Mientras media Montilla busca aparcamiento y la otra por donde llegar a su casa, el subsuelo de nuestra ciudad se desangra de agua por la falta de inversiones hidráulicas de calado en el último medio siglo.

A pesar del pan y circo nostálgico que nos somete el Ayuntamiento de Montilla, seguimos con las mismas infraestructuras que hace lustros y sin visos de cambio, máxime teniendo en cuenta que estamos a meses vista de las elecciones, momento elegido por los políticos para sacar pecho de los logros y no de las deficiencias.

A finales de julio pasado el D. Rafael Llamas, Alcalde de Montilla y nosecuantos cargos mas, presentó un bando en el que se nos pedía precaución y sosiego a la hora de abrir el grifo, además de reparar fugas y goteos.

Mala gestión del agua

Como en la pandemia, se nos traslada a los ciudadanos la solución del problema, esta vez de la sequía cuando, según la última estadística sobre el suministro y saneamiento del agua, (INE 2020), en la que se recoge que durante el año 2018 se suministraron a las redes públicas españolas de abastecimiento urbano 4.236 hectómetros cúbicos, de los cuales las tres cuartas partes –unos 3.188 hm3– fueron volúmenes de agua registrada, es decir, medidos en los contadores de los usuarios.

Según los datos anteriores se deduce que un cuarto del volumen del agua potable se pierde a través de los errores de medida, los fraudes y los consumos autorizados no medidos.

Compras compulsivas

Teniendo en cuenta que lo ultimo que se conoce de obras de emergencia de cierto calado, posteriores a la gran rotura de julio del 2019, fue el arreglo in extremis de la canalización de agua del la barriada del Gran Capitán y la Avenida Andalucía, Llano de Palacio y el saneamiento del Cuadrado.

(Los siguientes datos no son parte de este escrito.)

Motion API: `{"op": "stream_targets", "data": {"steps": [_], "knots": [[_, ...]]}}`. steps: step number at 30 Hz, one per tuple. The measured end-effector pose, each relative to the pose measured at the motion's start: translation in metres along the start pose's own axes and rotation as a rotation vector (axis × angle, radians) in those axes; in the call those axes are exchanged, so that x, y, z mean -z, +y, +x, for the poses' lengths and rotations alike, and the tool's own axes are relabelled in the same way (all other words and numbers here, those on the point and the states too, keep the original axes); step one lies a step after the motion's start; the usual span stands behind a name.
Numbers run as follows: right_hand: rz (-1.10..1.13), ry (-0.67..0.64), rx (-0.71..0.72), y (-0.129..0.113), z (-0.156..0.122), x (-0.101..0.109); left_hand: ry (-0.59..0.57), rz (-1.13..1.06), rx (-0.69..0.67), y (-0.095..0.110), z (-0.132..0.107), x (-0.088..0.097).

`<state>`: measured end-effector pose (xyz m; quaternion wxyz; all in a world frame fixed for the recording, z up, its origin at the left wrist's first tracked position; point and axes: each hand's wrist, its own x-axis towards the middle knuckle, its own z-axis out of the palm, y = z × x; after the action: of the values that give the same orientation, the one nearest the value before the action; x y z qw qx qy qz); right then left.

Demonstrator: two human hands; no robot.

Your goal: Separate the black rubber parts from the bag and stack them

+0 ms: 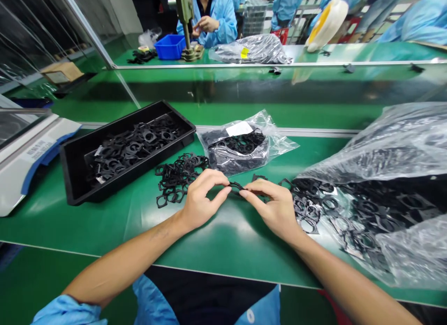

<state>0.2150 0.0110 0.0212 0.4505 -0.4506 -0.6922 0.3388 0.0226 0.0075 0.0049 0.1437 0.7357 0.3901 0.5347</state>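
Left grip [201,198] and right grip [278,207] pinch a black part [236,185]; the white label's [239,128] unreadable.

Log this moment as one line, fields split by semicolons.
Left hand: pinching black piece; Right hand: pinching seemingly same piece; Left side: black tray, black parts inside; Beyond hands: clear bag; Right side: large plastic bag

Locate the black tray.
Left side of the head view, on the green worktop: the black tray sits beyond and left of the left hand, beside the loose pile of black parts.
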Motion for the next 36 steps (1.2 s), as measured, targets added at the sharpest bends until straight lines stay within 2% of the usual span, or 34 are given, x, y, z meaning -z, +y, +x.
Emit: {"op": "stream_targets", "data": {"steps": [4,16,19,27,36], "knots": [[-0.061,0.006,0.105,-0.0009,-0.0002,0.002,-0.011,-0.035,0.045,-0.0005,0.0007,0.0001],[-0.091,-0.02,0.189,0.0007,-0.0017,0.0017,-0.055,-0.217,0.218,-0.0024,-0.0016,-0.0026],[-0.109,-0.03,0.182,0.0002,-0.0012,0.0019,-0.056,-0.219,0.228,-0.0027,-0.001,-0.0022],[-0.122,-0.019,0.164,-0.0005,-0.0005,0.0028,-0.069,-0.166,0.155,-0.0032,0.0015,0.001],[-0.116,-0.028,0.202,0.0005,-0.0009,0.0021,-0.062,-0.255,0.271,-0.0042,-0.0005,-0.0024]]}}
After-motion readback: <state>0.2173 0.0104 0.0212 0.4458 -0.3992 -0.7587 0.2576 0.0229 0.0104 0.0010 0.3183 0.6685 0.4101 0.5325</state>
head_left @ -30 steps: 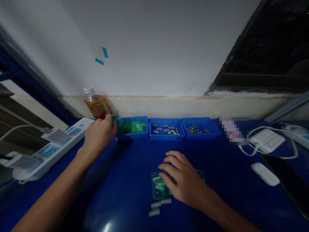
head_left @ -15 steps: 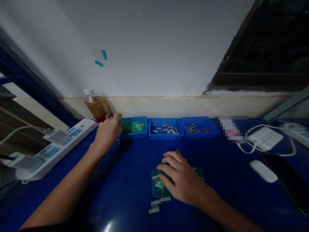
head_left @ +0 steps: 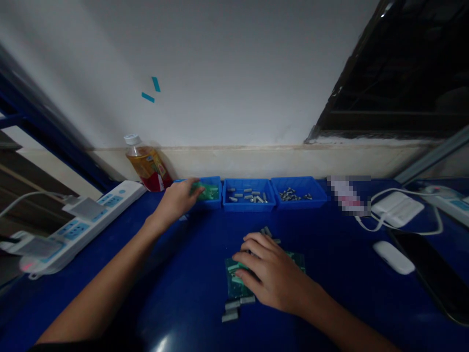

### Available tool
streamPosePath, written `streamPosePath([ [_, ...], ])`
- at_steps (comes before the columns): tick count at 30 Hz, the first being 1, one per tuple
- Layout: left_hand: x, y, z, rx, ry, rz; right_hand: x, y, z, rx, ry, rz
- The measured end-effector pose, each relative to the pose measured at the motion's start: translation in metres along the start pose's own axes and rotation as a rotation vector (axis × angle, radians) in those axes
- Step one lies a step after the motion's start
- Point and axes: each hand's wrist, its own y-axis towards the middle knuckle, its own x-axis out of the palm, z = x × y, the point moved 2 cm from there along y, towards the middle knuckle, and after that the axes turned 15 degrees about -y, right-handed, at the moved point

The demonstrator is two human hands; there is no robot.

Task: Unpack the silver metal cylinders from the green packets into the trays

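My left hand (head_left: 180, 199) reaches into the left blue bin (head_left: 221, 195), its fingers and thumb closed on thin green plastic bags (head_left: 208, 190); the fingertips are slightly blurred. Over another green plastic bag (head_left: 234, 286) on the table, my right hand (head_left: 269, 271) is bent with its fingers apart. Small light pieces show through that bag, and the hand covers its middle. Several short grey metal cylinders (head_left: 231, 305) lie just in front of it. A few more metal cylinders (head_left: 266, 231) lie beyond my right fingers.
The middle blue bin (head_left: 249, 207) holds several metal cylinders, the right blue bin (head_left: 302, 201) small metal parts. At left stand a drink bottle (head_left: 146, 164) and a power strip (head_left: 84, 225) with plugs. A white case (head_left: 394, 257), a black phone (head_left: 436, 278) and a cabled white charger (head_left: 397, 209) lie right.
My left hand has moved right, from the left bin's outer edge to over the bags inside it. My right hand stays over its bag with little movement. The view has shifted slightly.
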Motion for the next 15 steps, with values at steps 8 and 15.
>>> streamPosePath([
  [8, 0.006, -0.007, 0.015, 0.154, -0.077, 0.021, 0.001, -0.005, -0.002, -0.034, -0.008, -0.166],
  [15, 0.02, -0.007, 0.012, 0.154, 0.16, -0.055, 0.004, -0.006, 0.001, -0.01, -0.008, -0.171],
])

Después las aguas siguieron su curso y nada mas se supo de grandes inversiones subterráneas.

Nuestro Ayuntamiento, el de todos, se encuentra en una espiral de compras compulsiva de edificios en ruinas, sin uso claro a futuro, pero a ciertos niveles políticos que da mas lustre ante las cámaras que el inaugurar una nueva canalización, por muy ecológica que sea.

La labor de un buen gestor es mirar a futuro y dotar a sus ciudadanos de las infraestructuras necesarias, y si no que se lo digan a José María Sánchez Molero.

Arremangarse toca

Ante la poca fe de que la alcaldía actual obtenga se sopetón, una visión de que no sea cortoplacista y populosa, retomaré el mensaje primigenio de que nosotros somos la respuesta a todos los problemas, así que me dispongo a señalar al nutrido grupo de que nos dirige que el agua que brota libremente en las imágenes se encuentra en la populosa calle Rafael Alberti, cerquita de un conocido supermercado de corte familiar.

Fruto de la buena calidad del agua que rezuma el suelo, se ha creado su propio ecosistema que a buen seguro será tema de debate y estudio en el debate ¿Microalgas? Un universo de posibilidades y un mar de oportunidades que se realizará en Montilla, como no.